◆ **BRIEF**:
Find how many lines below hold "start", and give that number as the entire answer.
BEGIN DATASET SECTION
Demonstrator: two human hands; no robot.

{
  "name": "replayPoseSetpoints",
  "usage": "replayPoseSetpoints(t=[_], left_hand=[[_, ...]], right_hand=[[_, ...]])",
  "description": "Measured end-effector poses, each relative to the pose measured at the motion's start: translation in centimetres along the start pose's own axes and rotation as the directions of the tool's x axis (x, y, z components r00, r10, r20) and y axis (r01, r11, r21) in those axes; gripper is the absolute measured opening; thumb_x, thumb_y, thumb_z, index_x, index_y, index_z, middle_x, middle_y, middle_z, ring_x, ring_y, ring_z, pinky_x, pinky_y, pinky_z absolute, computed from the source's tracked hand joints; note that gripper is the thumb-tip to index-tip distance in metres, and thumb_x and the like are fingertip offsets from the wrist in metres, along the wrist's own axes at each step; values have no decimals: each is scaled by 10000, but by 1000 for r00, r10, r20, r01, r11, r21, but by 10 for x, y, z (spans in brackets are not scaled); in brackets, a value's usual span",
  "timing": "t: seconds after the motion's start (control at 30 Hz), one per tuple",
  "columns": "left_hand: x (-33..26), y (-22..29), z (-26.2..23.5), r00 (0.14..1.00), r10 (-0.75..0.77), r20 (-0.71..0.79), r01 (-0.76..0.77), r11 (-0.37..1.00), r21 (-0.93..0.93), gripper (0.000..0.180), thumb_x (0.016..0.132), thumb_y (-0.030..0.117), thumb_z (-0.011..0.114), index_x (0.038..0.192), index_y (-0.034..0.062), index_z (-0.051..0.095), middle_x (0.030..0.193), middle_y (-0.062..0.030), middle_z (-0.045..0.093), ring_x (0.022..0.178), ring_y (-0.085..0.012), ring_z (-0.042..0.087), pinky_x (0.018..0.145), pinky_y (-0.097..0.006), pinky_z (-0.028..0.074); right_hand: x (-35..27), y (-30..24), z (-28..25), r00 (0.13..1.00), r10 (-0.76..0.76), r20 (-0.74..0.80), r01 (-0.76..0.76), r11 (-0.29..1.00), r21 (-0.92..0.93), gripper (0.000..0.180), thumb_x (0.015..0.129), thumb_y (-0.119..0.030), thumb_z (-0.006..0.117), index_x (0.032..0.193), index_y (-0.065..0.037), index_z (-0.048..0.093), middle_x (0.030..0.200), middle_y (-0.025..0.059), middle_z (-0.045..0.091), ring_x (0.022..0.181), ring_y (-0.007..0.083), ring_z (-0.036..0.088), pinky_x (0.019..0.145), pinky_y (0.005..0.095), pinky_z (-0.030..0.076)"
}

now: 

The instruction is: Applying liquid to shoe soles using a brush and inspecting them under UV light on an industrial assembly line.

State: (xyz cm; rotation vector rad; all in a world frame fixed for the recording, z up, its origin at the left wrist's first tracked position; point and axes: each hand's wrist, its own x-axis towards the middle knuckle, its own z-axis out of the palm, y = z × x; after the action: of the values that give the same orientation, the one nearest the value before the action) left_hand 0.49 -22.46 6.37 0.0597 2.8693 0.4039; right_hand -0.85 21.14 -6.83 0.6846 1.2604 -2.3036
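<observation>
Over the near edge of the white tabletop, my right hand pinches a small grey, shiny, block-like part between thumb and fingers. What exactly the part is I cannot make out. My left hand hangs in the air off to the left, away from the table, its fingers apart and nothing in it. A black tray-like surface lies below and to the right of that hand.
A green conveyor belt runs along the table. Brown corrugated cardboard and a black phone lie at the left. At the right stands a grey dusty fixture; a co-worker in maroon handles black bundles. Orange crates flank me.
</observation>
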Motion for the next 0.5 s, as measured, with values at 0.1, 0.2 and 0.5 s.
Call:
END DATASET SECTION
◆ **SOLUTION**:
2